Given information >>
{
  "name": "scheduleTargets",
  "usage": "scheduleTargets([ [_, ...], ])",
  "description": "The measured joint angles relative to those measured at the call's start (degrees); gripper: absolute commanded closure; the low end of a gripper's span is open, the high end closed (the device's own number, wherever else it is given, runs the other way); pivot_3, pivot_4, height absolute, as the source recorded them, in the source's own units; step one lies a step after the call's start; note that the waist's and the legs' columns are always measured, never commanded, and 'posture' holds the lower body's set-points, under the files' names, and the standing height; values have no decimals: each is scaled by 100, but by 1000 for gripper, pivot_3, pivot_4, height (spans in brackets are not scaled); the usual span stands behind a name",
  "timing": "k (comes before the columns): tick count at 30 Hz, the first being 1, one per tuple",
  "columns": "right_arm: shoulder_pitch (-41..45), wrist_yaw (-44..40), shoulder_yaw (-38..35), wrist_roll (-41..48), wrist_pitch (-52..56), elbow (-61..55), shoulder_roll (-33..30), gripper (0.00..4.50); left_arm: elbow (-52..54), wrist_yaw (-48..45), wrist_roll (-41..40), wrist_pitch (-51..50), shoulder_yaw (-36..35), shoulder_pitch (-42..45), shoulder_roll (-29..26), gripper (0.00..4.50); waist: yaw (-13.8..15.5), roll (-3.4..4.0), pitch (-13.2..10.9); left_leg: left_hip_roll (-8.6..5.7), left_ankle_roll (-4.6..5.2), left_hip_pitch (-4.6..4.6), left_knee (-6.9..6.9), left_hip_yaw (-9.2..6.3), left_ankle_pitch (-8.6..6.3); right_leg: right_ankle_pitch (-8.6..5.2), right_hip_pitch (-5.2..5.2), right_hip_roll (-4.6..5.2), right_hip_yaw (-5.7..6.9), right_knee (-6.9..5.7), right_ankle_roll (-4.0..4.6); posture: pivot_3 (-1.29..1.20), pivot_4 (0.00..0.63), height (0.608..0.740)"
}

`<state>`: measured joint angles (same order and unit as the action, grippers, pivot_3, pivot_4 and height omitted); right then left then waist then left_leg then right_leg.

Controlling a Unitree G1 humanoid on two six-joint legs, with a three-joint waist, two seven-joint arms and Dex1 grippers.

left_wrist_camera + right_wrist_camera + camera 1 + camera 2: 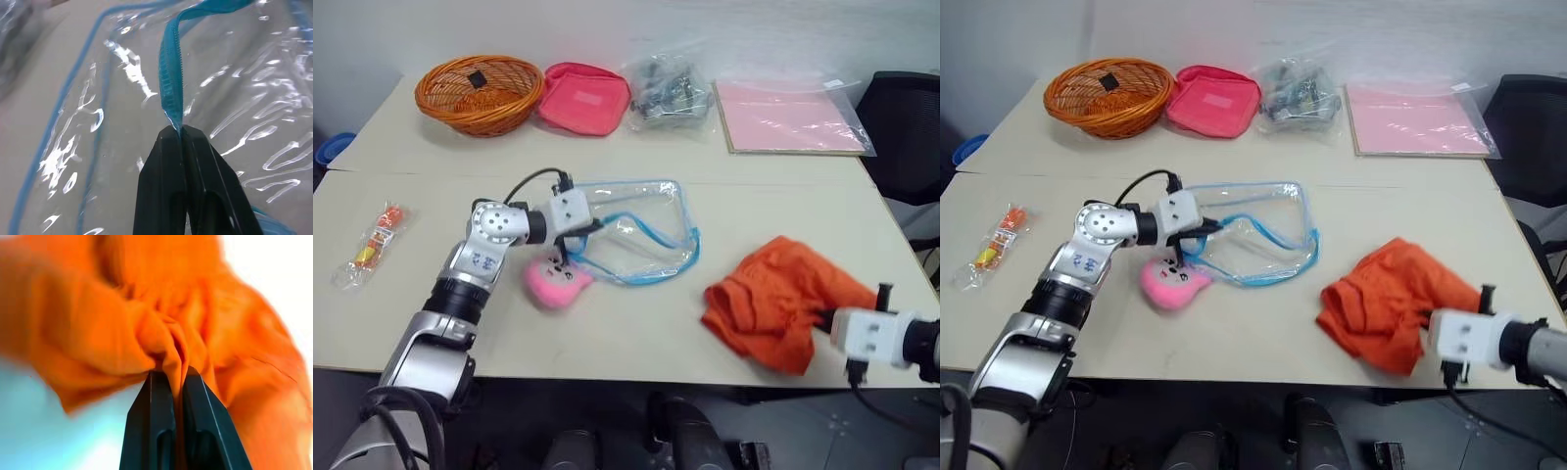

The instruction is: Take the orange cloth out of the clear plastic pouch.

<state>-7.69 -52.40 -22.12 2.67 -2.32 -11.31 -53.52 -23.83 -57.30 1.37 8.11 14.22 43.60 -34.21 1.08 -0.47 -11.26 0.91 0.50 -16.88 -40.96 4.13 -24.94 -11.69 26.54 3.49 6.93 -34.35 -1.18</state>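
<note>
The orange cloth [783,299] lies outside the clear plastic pouch [636,230], well apart; right gripper [168,372] pinches a fold, left gripper [178,131] clamps the blue zipper trim [171,73] — next, probably, both release.

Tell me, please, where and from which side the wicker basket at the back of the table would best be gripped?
Probably the near rim of the orange wicker basket, taken from above. It sits upright and open-topped at the table's far left, its thin woven rim suiting two narrow fingers. The pink fabric pouch crowds its right side, so the near or left rim looks freer.
</note>
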Motion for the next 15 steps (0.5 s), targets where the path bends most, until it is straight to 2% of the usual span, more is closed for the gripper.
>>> scheduleTargets([
  [5, 1124, 909, 239, -70, 949, 1082, 430, 4485, 368, -585, -14, 200, 54, -245, -291, 4500, 43, 8, 0, -6, 0, -5, -4, 0, 1, -2, 2, 3, 1, -5, 3, 0, 150, 740],
  [8, 1273, 1165, 420, -168, 1129, 1427, 526, 4485, 367, -602, 1, 155, 48, -245, -267, 4500, 44, 11, 0, -7, 3, -13, -3, 8, 2, -2, 3, 4, 5, -1, 2, 0, 150, 740],
  [9, 1272, 1192, 451, -169, 1144, 1489, 554, 4499, 366, -604, -1, 103, 39, -244, -258, 4273, 41, 11, 0, -6, 3, -13, -3, 14, 2, -2, 3, 3, 5, -1, 2, 0, 150, 740],
  [12, 1077, 1043, 456, 115, 1481, 1321, 629, 3704, 443, -682, -233, -376, -57, -251, -203, 3521, 32, 12, 0, -2, 3, -13, -3, 32, 2, -2, 3, 2, 10, -2, 2, 0, 150, 740],
  [15, 703, 657, 387, 740, 2028, 673, 682, 2606, 795, -858, -723, -1151, -327, -295, -198, 2487, 26, 15, -1, 0, 2, -13, -4, 24, 2, -1, 4, 2, 9, -3, 2, 0, 150, 740],
])
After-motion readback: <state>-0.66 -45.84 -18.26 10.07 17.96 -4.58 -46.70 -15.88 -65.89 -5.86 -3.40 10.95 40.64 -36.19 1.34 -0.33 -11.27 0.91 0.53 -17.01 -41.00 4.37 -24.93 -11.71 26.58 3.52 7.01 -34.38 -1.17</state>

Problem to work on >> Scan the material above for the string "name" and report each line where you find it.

Exercise response >>
  "name": "scheduleTargets",
  "description": "The measured joint angles relative to those measured at the call's start (degrees); gripper: absolute commanded closure; the low end of a gripper's span is open, the high end closed (the device's own number, wherever else it is given, runs the other way); pivot_3, pivot_4, height absolute, as the source recorded them, in the source's own units; step one lies a step after the call's start; note that the waist's and the legs' columns are always measured, never commanded, and 'posture' holds the lower body's set-points, under the files' names, and the standing height; values have no decimals: each is scaled by 100, but by 1000 for gripper, pivot_3, pivot_4, height (spans in brackets are not scaled); the usual span stands behind a name",

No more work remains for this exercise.